Так вот, Соланж отныне наслаждается рассчитанной медлительностью собственных движений и сопутствующей этому плотностью бытия. Она даже находит, что такая медлительность придает ее действиям подобие законности, делает их оправданными, сведя к минимуму. Она, к примеру, говорит себе, что время, потраченное на то, чтобы протереть овощи — морковку следом за репкой, порей после картошки, — себя оправдывает, потому что супчик получается идеальной консистенции и несравненного вкуса. Она говорит себе, что если бегонии Люсьена цветут с каждым днем все роскошнее, то и это происходит потому, что она часами, опершись на подоконник в комнате номер двадцать пять, смотрит, как они растут и распускаются. Одна мысль ведет за собой другую, и, когда Соланж тянет время, принимая посильное участие в апофеозе цветения бегоний, то не может не думать о Дельфине, своей дочке-цветочке: та росла так быстро и в таком стремительном круговороте, что теперь только и остается спрашивать себя, где и когда она — мать — имела к этому хоть какое-то отношение? Остановилась ли она хоть на мгновение, чтобы взглянуть, как растет ее собственный ребенок? Нет. Ведь для этого ей самой потребовалось бы спешиться или просто-напросто чуть сбавить скорость, перейти с галопа на шаг, повернуть голову, рискуя потерять набранные очки, понизить планку успеха во всем: в работе, в любви, словом, везде.

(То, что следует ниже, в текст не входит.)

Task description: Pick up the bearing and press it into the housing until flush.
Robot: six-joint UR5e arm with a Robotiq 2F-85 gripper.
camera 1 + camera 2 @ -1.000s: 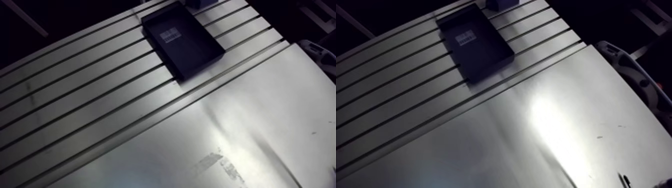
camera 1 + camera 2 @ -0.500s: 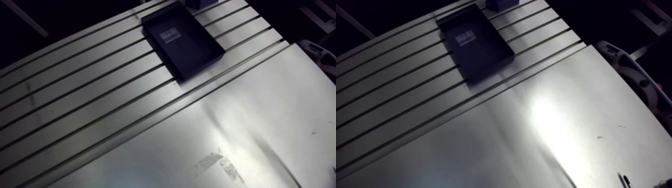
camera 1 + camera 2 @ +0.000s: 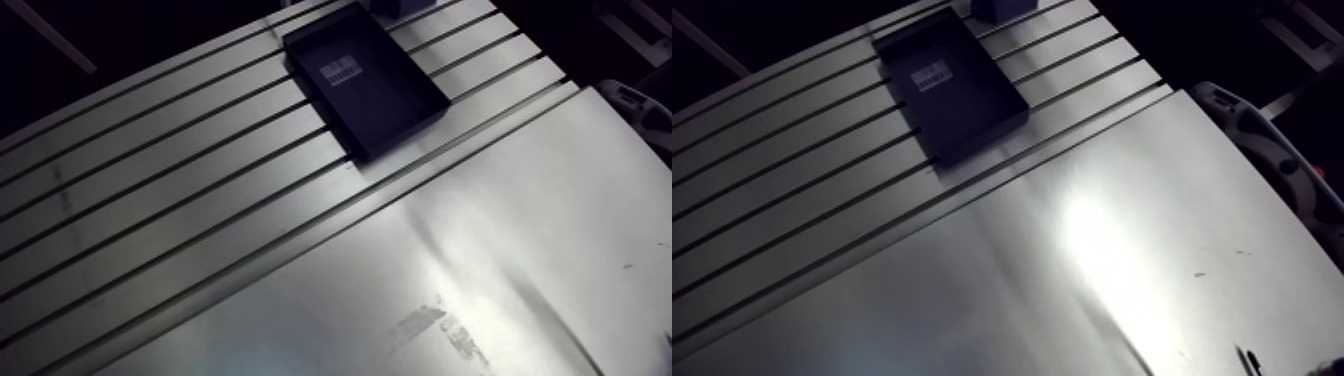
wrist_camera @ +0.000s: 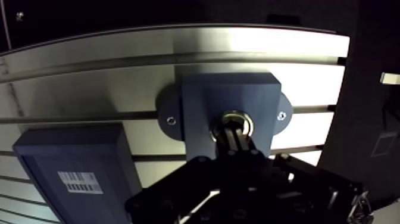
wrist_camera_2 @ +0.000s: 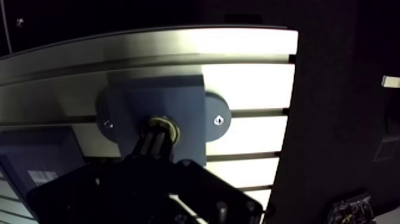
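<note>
The bearing (image 4: 245, 122) sits in the bore in the middle of the housing (image 4: 202, 98), lying flat with its ring face up. Its axis points straight up out of the block, towards the wrist. I cannot tell whether it is flush.

The gripper (image 4: 234, 133) stands right over the bearing. Its fingers (image 4: 241, 143) are drawn together with barely a sliver between them, and their tips are at the ring. Nothing is pinched between them.

The housing is a dark block with a rounded ear and a screw on each side. Its long axis runs along the slots of the table (image 4: 89, 89). It stands towards one corner, set in from both edges.

Just beside it, further from that corner, lies a dark shallow tray (image 3: 385, 95) with a white barcode label (image 3: 340, 71). The tray's long side crosses the slots.
</note>
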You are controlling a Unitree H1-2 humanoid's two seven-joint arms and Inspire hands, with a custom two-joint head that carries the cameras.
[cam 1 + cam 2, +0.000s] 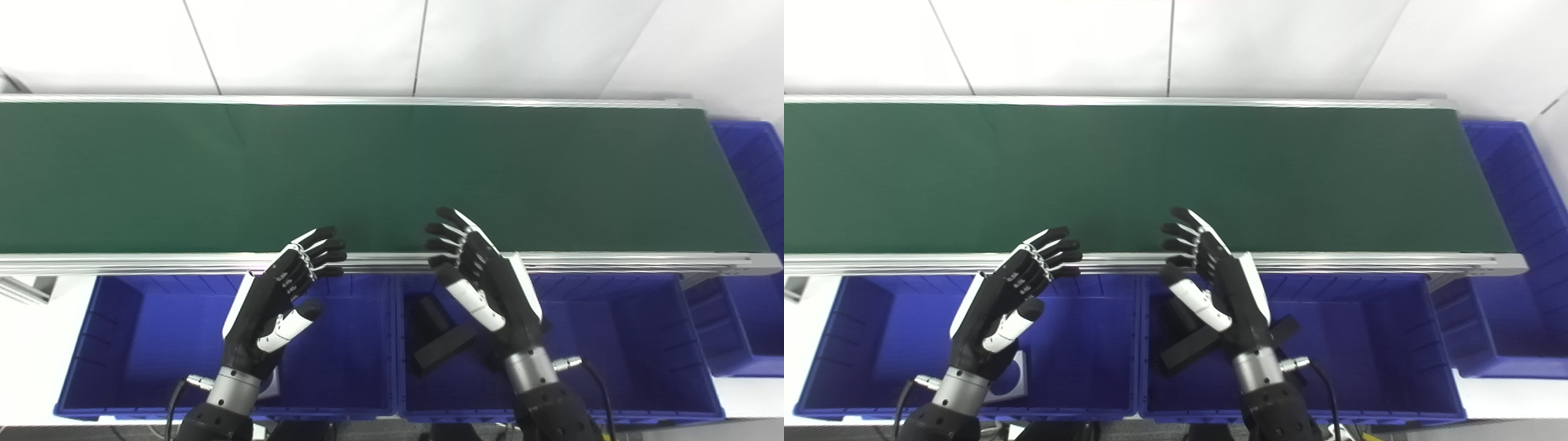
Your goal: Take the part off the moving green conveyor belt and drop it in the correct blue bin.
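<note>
Both hands idle above the bins, fingers spread, holding nothing.
Your left hand (278, 300) and right hand (484, 282) hover at the green conveyor belt (392, 177), which carries no part. Black parts (438, 340) already lie in the middle blue bin (643, 343); you're waiting for the next pick.

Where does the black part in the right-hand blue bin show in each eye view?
Left eye view: black part lies in the bin's left half, just left of the right hand.
Right eye view: black part sits partly behind that hand.
Shared landmark: the divider between the two front bins.
</note>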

Но у Соланж есть нынче кое-что еще, кроме медлительности движений и плотности бытия. Снова и снова она переживает ощущение полноты существования, лишенного желаний и потребностей, упоительное состояние, продиктованное простым осознанием простого факта: ничто и никто ее не смутит и не потревожит. Никто и ничто — даже она сама, когда, к примеру, лежа в постели, рассеянно проведет рукой по животу или блаженно дремлющей груди… И еще одно ощущение: это ни с чем не сравнимое ощущение тела, замкнувшегося на себе самом, тела, от которого не требуют ни подвигов, ни совершенства. Ее нагота не пробуждает никаких волнующих картин. Соланж довольствуется тем, что оценивает ее точно так же, как разглядывала бы рисунок в анатомическом атласе. Впервые в жизни у нее наконец есть время на то, чтобы объективно себя оценить, полюбоваться чудесным распределением плоти по скелету, свободой движения сустава, прикреплением мышцы и с интересом задуматься о том, как все это будет изменяться, изнашиваться у нее на глазах.

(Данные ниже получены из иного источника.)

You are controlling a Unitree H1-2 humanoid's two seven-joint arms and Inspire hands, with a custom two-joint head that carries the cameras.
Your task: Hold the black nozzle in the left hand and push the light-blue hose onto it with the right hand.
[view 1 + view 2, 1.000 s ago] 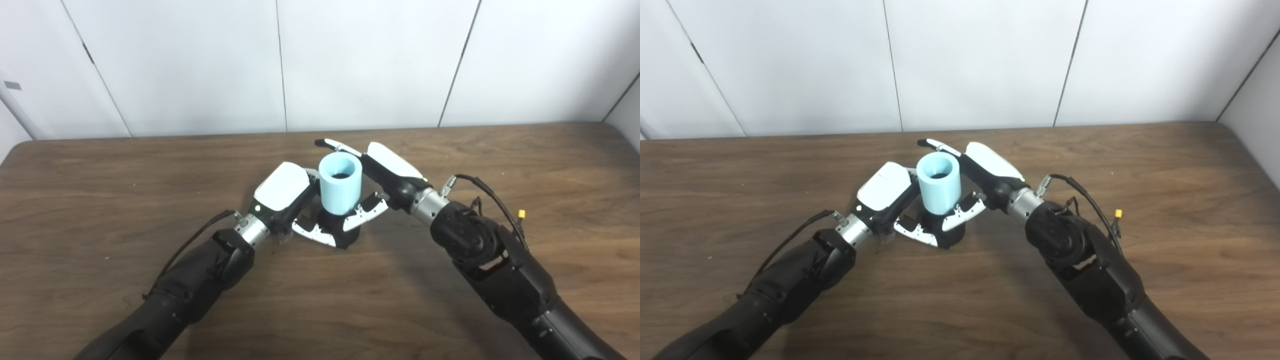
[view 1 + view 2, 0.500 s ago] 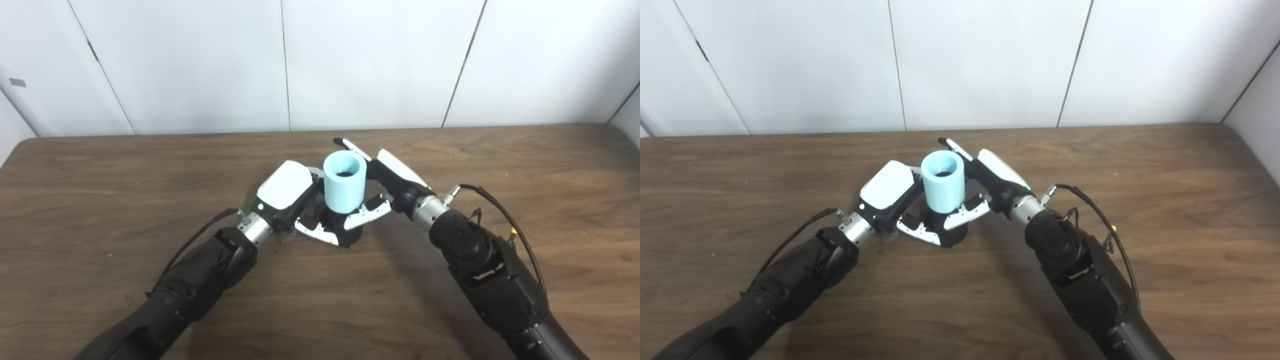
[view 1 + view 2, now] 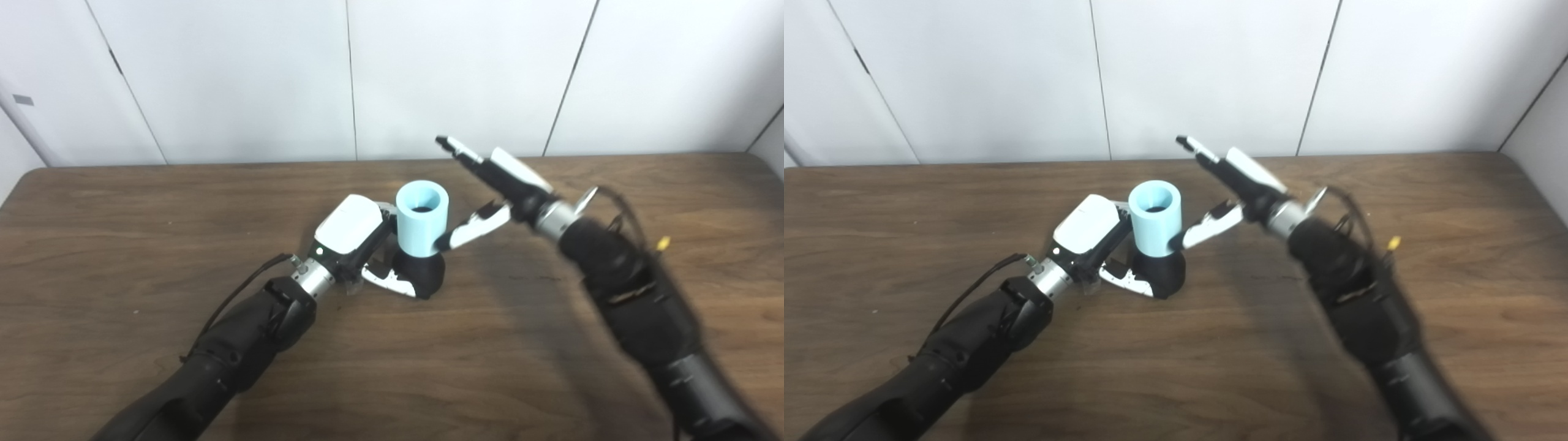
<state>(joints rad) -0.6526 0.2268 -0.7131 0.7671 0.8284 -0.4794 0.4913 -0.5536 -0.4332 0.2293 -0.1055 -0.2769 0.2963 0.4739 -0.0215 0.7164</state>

От себя самой она больше ничего не требовала, только наблюдала за тем, как ей живется теперь, такой, какой она стала. Глядя на свое отражение в зеркале ванной и втыкая шпильки в низкий узел на затылке, Соланж больше не задавала себе вопросов, не испытывала нетерпения. Она перестала следить за тем, как медленно пробиваются и отрастают седые волосы. То ли начала по-другому себя воспринимать: смотрит, но не видит себя по-настоящему, то ли просто все, что она видит в зеркале, вполне ее устраивает. Вот если Люсьен высадит на клумбу новую бегонию — это важно, куда важнее, чем новая морщинка на шее или в уголке губ. Она перестала подсчитывать теневые цветочки, распускающиеся на тыльной стороне кистей ее рук. Соланж отучается от внешности. Это ее последняя находка, ее новая свобода.